Même un raisonnement par l’absurde ne peut expliquer la logique tarabiscotée des ténors de l’opposition sur la lutte contre l’impunité. Seule l’hypothèse d’un gène de cynisme également partagé par tous ceux qui font œuvre de politiciens en Guinée pourrait le faire. Alpha Condé avait dit en public au National Democratic Institute à Washington, en Août 2011, qu’il était chef d’état et non dirigeant d’une organisation des droits de l’homme. Un responsable de l’institution lui avait répondu que l’ultime devoir d’un homme d’état c’est de protéger les droits de l’homme. Dans cette même réunion, Alpha avait défendu la présence dans les rangs du gouvernement de militaires accusés de crimes contre l’humanité par le fait qu’il est un civil novice qui ne savait pas comment faire face à la machine militaire. Il mentait à moitié bien entendu. En fait, il y a un pacte entre lui et des officiers comme condition de maintien au pouvoir. La présomption inquiétante sur laquelle l’attention doit être portée, est que les opposants guinéens ne sont pas loin, ni de l’état d’esprit de Alpha, ni d’un tel pacte. Seul l’éloignement du repaire du pouvoir les en sépare. Le problème de la justice n’est ni du goût des opposants, ni de leur priorité. Pour eux, c’est un sujet pour des idéalistes des ONG. Un «chef d’état» virtuel ne doit pas se rabaisser à ce niveau.

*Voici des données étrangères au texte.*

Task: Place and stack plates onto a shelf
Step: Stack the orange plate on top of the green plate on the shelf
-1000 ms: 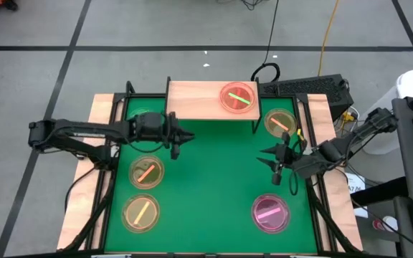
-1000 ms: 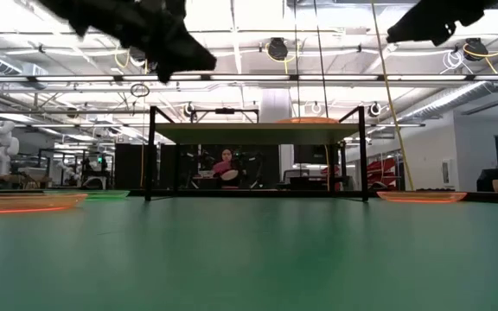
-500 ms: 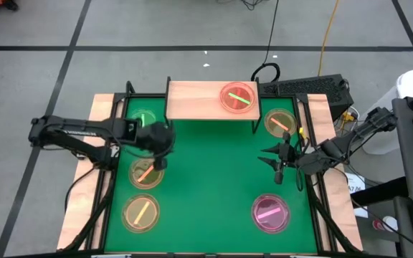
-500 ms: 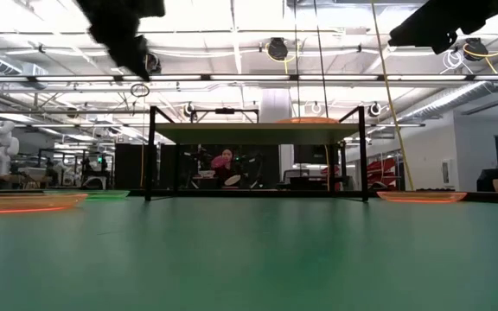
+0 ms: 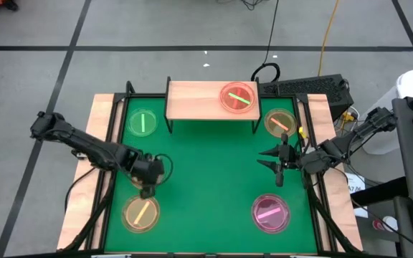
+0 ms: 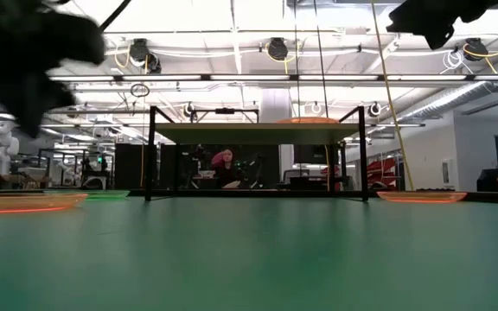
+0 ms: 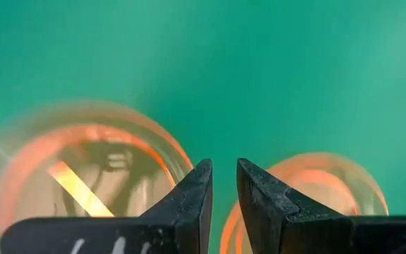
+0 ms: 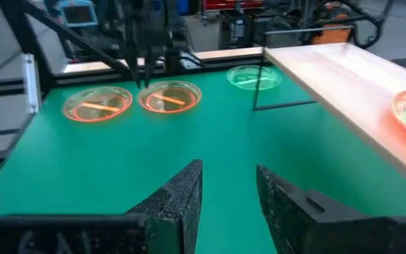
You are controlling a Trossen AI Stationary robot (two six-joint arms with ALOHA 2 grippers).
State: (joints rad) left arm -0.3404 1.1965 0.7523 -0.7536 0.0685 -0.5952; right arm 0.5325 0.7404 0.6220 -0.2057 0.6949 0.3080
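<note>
Plates [image 5: 143,121] lie scattered on the green table [image 5: 214,186], seen from above, and one pink plate [image 5: 237,97] already rests on the right end of the light-wood shelf [image 5: 192,100] at twelve o'clock.

The left arm has just swung. A second ago the left gripper [image 5: 147,190] hung beside the shelf's left end, at about ten o'clock from the table's centre; half a second ago it was halfway back; now it points down over the amber plate [image 5: 136,176] at nine o'clock, which the arm mostly covers. This suggests the arm is going for its next plate.

The swing also uncovered a green plate at ten o'clock, beside the shelf's left leg. It is still on the table, not on the shelf.

In the left wrist view the two dark fingers [image 7: 189,204] are nearly closed, with only a narrow gap and nothing between them. Past the fingers, the rims of two amber plates show, one on each side. The fingers appear to hover between the two plates, so a grasp would probably need them to widen and shift over one rim.

A second amber plate [image 5: 141,213] lies at seven o'clock. Another amber plate [image 5: 279,122] sits at two o'clock, and a pink one [image 5: 269,212] at five o'clock.

The right gripper [image 5: 279,170] waits at three o'clock, fingers parted and empty, barely moved over the past second.
</note>
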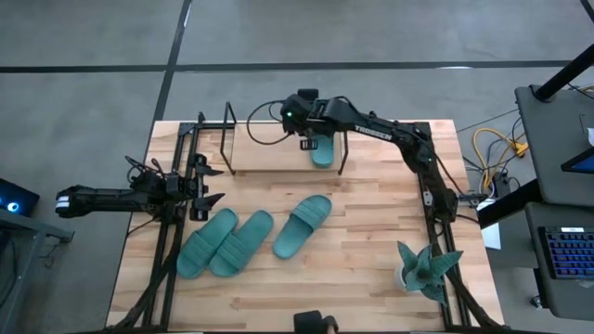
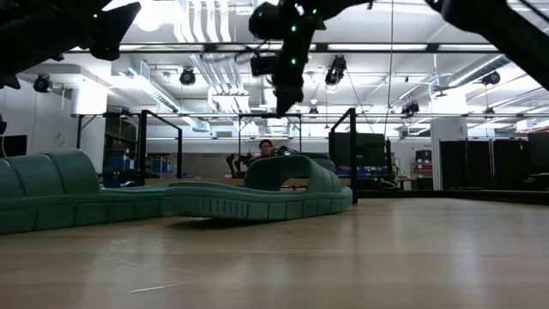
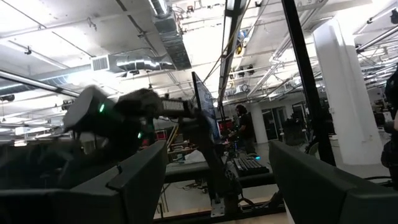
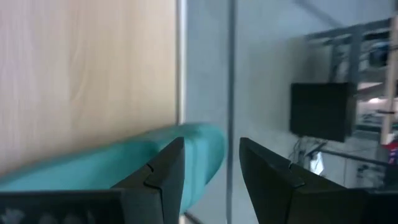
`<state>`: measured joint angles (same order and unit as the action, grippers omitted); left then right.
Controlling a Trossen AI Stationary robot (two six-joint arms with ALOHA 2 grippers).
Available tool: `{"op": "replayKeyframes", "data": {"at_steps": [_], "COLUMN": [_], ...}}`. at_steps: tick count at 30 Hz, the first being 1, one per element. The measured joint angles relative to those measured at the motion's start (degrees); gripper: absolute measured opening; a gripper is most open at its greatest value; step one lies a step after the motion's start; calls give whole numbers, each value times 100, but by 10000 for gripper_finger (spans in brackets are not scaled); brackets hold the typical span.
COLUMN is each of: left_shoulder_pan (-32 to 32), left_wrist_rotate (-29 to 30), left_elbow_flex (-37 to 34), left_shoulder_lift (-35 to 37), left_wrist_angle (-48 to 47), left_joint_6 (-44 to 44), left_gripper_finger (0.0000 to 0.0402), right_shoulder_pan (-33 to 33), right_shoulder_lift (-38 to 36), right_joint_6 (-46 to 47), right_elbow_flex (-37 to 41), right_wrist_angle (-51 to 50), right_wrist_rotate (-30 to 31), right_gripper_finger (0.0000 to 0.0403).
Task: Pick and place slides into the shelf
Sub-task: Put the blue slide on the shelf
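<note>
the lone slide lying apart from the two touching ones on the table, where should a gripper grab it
Probably by the wide strap of the lone slide, coming straight down from above. It lies flat, sole down and angled, with bare table around it, so the strap's arch gives the fingers something raised to close across.

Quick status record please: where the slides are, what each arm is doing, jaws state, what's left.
slides on shelf: one slide at the right end of the shelf
slides on table: three, two side by side, one apart
right gripper: over the shelf at the placed slide, jaws open, slide not gripped
left gripper: waiting at the table's left edge, jaws open, empty
other: teal plant ornament near the right edge
remaining: three slides to place
</note>
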<state>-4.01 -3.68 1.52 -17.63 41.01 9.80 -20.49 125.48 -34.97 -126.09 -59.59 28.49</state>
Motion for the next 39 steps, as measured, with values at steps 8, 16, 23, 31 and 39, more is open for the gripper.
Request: {"op": "replayKeyframes", "data": {"at_steps": [8,16,23,31,39], "left_shoulder_pan": [0,0,0,0,0], "left_wrist_rotate": [4,4,4,4,4], "left_elbow_flex": [0,0,0,0,0], "left_shoulder_lift": [-4,4,5,13,13], "left_wrist_angle": [-54,-79,-89,-87,-85], "left_joint_6": [0,2,5,7,9], "left_gripper_finger": [268,268,268,268,268], "right_shoulder_pan": [-64,-92,-105,-197,-422], "right_shoulder_lift": [381,401,400,402,400], "right_joint_6": [-82,-17,-93,-252,-154], "right_elbow_flex": [22,81,437,816,827], "right_wrist_angle": [-581,-753,-564,46,63], "right_wrist_rotate": [-47,-304,-167,145,162], "right_gripper_finger": [144,144,144,144,143]}}
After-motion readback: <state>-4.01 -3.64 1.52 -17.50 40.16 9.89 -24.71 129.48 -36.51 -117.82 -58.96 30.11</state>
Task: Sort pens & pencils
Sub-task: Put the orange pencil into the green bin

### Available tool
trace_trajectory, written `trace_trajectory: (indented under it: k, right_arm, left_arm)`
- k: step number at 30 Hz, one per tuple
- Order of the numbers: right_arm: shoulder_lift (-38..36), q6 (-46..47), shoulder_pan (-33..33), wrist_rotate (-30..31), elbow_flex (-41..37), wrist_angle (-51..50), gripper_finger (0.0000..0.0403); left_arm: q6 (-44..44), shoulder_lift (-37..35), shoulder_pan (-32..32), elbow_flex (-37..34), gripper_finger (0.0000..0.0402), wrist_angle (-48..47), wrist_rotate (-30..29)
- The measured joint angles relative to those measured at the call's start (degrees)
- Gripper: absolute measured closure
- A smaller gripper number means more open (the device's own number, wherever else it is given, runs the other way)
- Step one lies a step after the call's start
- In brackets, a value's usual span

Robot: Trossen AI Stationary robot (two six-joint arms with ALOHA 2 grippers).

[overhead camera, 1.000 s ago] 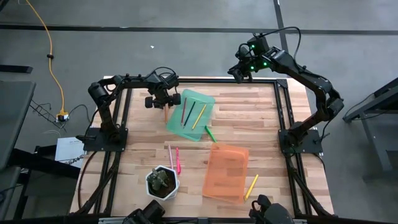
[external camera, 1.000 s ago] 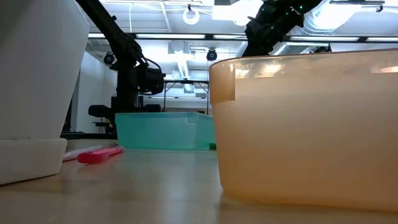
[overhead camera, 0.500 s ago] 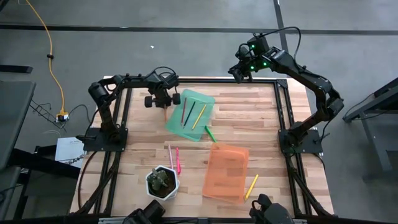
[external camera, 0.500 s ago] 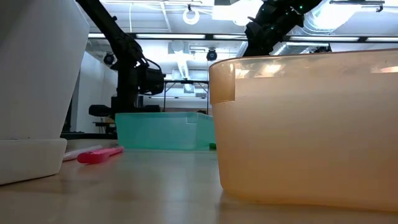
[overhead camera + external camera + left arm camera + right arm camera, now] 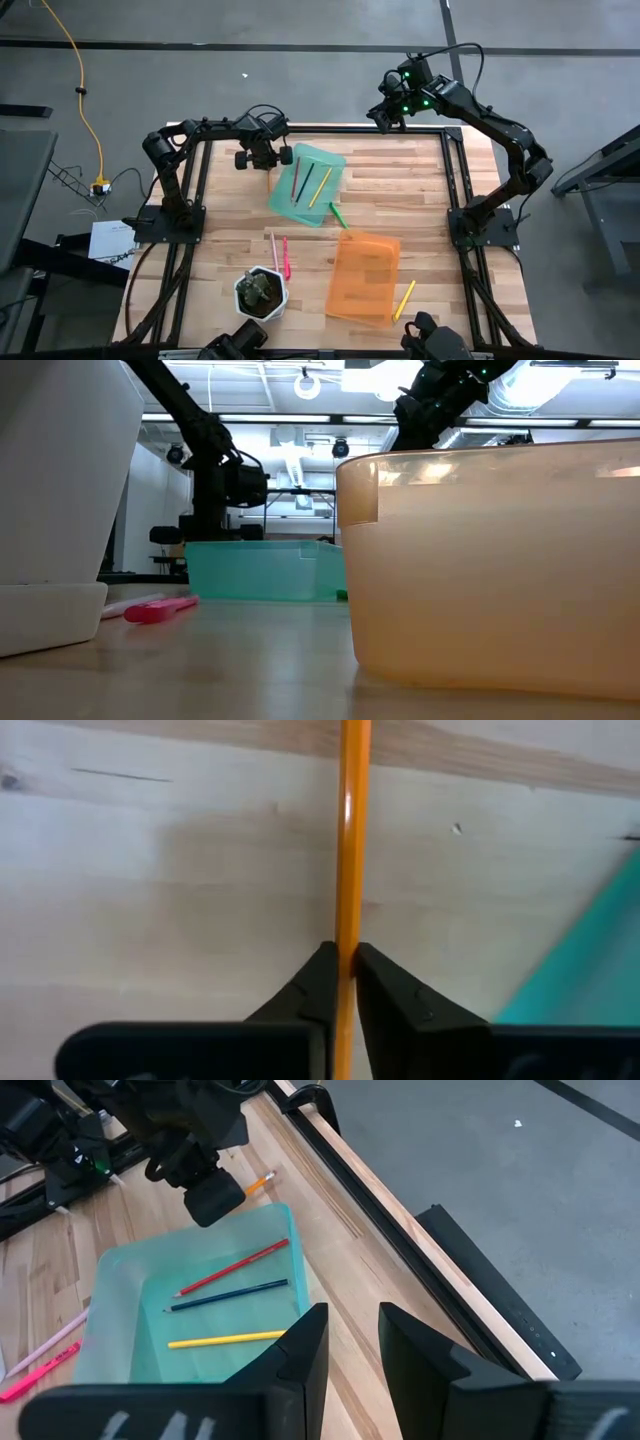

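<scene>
- Between my left gripper (image 5: 345,965) jaws sits the orange pencil (image 5: 350,830): they are pinched nearly closed on its shaft, low over the bare wood just beside the green tray's (image 5: 322,210) far-left corner.
- I read this as the pick just made, with the carry into a tray yet to come.
- Risk one: the grip is on a thin round shaft (very little contact), so the pencil could pivot or slip out during a lift, caused by any quick swing.
- Risk two: the tray wall is close beside the pencil, and a low carry could catch the trailing end on the rim and knock the tray askew.
- The green tray holds three sticks lying side by side: a red pencil (image 5: 235,1267), a dark blue one (image 5: 228,1295) and a yellow pencil (image 5: 230,1339).
- The orange tray (image 5: 362,275) looks empty from above.
- Loose on the table are a bright green stick (image 5: 338,215) between the two trays, a pink pen (image 5: 286,258) and a paler stick (image 5: 274,250) near the white plant pot (image 5: 261,292), and a yellow stick (image 5: 404,298) just beside the orange tray.
- My right gripper (image 5: 348,1342) waits parted and empty, raised over the far right edge of the table.
</scene>
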Motion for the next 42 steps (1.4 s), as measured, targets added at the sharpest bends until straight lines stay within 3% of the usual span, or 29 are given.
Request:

Leurs silences laissent planer un sérieux doute et un rêve cauchemardesque : la détention du pouvoir du décret ainsi que le sceau de dispensateurs de biens pourraient user des criminels impunis afin de neutraliser les futurs adversaires. D’où – deuxième hypothèse – leur exclusive obsession avec tout ce qui est électoral. Les dizaines de morts, les centaines de blessés, les emprisonnements avec tortures, les arrestations arbitraires pour des extorsions d’argent et les menaces permanentes qui frappent à la porte des dirigeants de l’opposition dont beaucoup ont failli perdre leurs vies, n’ont pas l’air d’entamer leur imperturbable sérénité. Le fait d’avoir survécu serait plutôt le signe de leur baraka qui elle-même procèderait d’un cheminement divin, grandiose et inexorable vers le pouvoir. Seuls ceux qui n’ont rien compris de ces grands desseins peuvent tenter d’y injecter les prosaïques questions de procédures judiciaires.